“Kita melakukan penundaan eksekusi dengan pertimbangan persepsi keadilan yang berkembang dan terus berkembang di masyarakat,” ujar Kepala Pusat Penerangan Kejaksaan Agung Mukri melalui sambungan telepon kepada Kompas.com, Senin (19/11/2018).
Mukri menjelaskan, keputusan penundaan eksekusi diambil menyusul polemik yang berkembang di masyarakat bukan saja di level lokal, namun sudah dalam skala nasional.

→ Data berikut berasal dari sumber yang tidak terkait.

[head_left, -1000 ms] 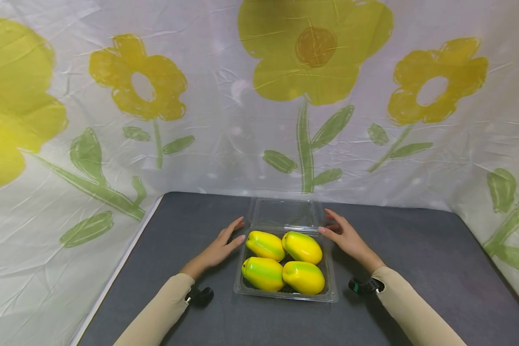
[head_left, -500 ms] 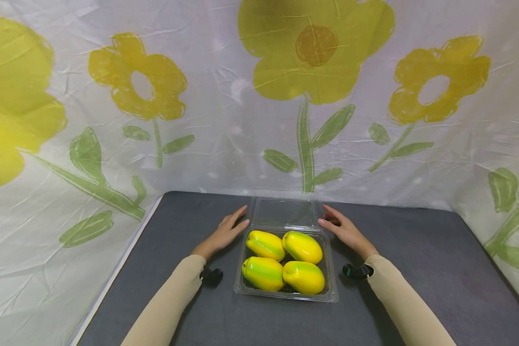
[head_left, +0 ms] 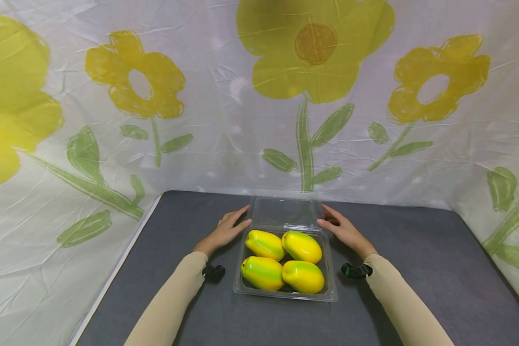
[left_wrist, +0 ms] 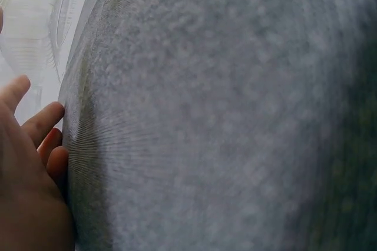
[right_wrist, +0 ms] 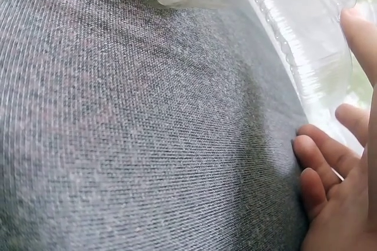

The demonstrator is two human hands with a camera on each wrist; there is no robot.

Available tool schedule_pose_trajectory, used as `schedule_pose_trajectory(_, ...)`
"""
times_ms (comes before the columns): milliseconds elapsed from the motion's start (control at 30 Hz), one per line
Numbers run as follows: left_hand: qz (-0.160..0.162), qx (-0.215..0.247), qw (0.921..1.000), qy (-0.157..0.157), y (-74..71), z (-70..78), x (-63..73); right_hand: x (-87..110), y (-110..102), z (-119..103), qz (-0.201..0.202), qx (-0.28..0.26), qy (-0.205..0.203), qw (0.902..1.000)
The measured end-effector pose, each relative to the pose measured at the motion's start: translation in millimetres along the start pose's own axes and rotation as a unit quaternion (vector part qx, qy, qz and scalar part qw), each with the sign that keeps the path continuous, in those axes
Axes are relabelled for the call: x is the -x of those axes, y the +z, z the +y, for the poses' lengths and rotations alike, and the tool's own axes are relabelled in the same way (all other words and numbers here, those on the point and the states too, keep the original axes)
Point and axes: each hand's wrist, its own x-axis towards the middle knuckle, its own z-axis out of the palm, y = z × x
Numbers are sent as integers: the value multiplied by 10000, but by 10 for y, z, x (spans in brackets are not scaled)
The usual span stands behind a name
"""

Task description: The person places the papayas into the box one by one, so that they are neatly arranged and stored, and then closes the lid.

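A clear plastic clamshell box (head_left: pixel 334 283) lies on the table with its lid (head_left: pixel 285 211) tilted back on the far side. Several smooth yellow-green fruits, mango-like in shape, sit in two rows in its base, among them a near right one (head_left: pixel 303 277). My left hand (head_left: pixel 223 233) is at the lid's left edge, thumb and fingers extended. On the right edge of the lid, my right hand (head_left: pixel 345 234) has its fingers spread and slightly bent. In the right wrist view the thumb (right_wrist: pixel 359 36) meets the clear plastic. Neither hand curls round anything.
A dark grey cloth (head_left: pixel 415 269) covers the table. Behind it hangs a white curtain (head_left: pixel 216 96) printed with yellow flowers, close to the back of the lid. Black wrist straps (head_left: pixel 356 271) sit by the cuffs.
Both hands have moved forward from beside the box's base to the sides of its lid, and the left also moved right. The fruits and box stay in place.
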Motion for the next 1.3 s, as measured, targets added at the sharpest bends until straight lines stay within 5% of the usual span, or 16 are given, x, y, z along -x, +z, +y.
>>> schedule_pose_trajectory(1300, -122, 331, 9994, -61, -12, 39, 4, 3, -9, -105, -55, -210, 119, 9997)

Mukri mengungkapkan keputusan itu sudah melalui sejumlah pertimbangan di internal Kejaksaan Agung. Salah satu pertimbangannya adalah terkait persepsi keadilan.
“Dasar pertimbangan itulah (persepsi keadilan) kita lakukan diskusi dan kajian. Lebih urgent adalah pertimbangan persepsi keadilan itu,” tutur Mukri.
Surat permohonan penundaan eksekusi Bariq Nuril, kata Mukri, telah diterima Kejari Mataram.
Kejagung, lanjut Mukri, meminta, Baiq Nuril untuk segera melakukan peninjauan kembali (PK) atas putusan yang ia terima di Mahkamah Agung.
“Insyallaah kalau putusan PK (Peninjauan Kembali) sudah turun barulah kita eksekusi, karena sudah tidak ada upaya hukum lain,” tutur Mukri.
Di sisi lain, Mukri menjelaskan, terdakwa terbukti melakukan penyebaran informasi yang menyangkut tindakan kesusilaan.
Terdakwa terbukti melanggar Pasal 27 ayat (1) UU ITE 19 Tahun 2016 dengan hukuman enam bulan penjara dan denda Rp 500 juta subsider tiga bulan penjara.
“Yang bersangkutan atau Bariq Nuril itu mengetahui adanya suatu perselingkuhan kemudian dia rekam, rekaman itu oleh yang bersangkutan ditransfer ke laptop dan beredarlah itu ke publik,” jelas Mukri.
“Akhirnya orang yang keberatan terhadap informasi itu dilaporkanlah dan diproses,” sambung Mukri.
Nuril diputus bersalah setelah Mahkamah Agung (MA) memenangkan kasasi yang diajukan penuntut umum atas putusan bebas Pengadilan Negeri Mataram. MA memutuskan Nuril bersalah telah melanggar Pasal 27 ayat 1 UU ITE karena dianggap menyebarkan informasi elektronik yang mengandung muatan asusila.
“Sudah menjadi ketetapan di internal kami dalam standar operasional prosedur (SOP) terkait dengan putusan bebas itu maka jaksa wajib melakukan kasasi,” tutur Mukri.
Atas putusan tersebut, Nuril yang telah bebas terancam kembali dipenjara dengan hukuman enam bulan penjara dan denda Rp 500 juta.
Jika pidana denda tidak dibayar, maka diganti dengan pidana kurungan selama tiga bulan.
Kasus Nuril merebut simpati banyak pihak. Sebab, Baiq Nuril merupakan korban dalam kasus pelecehan seksual. Dia merasa dilecehkan atas telepon dari Kepala Sekolah yang menceritakan mengenai kehidupan seksualnya.
Dia terjerat UU ITE karena dianggap telah menyebarluaskan rekaman pembicaraan itu.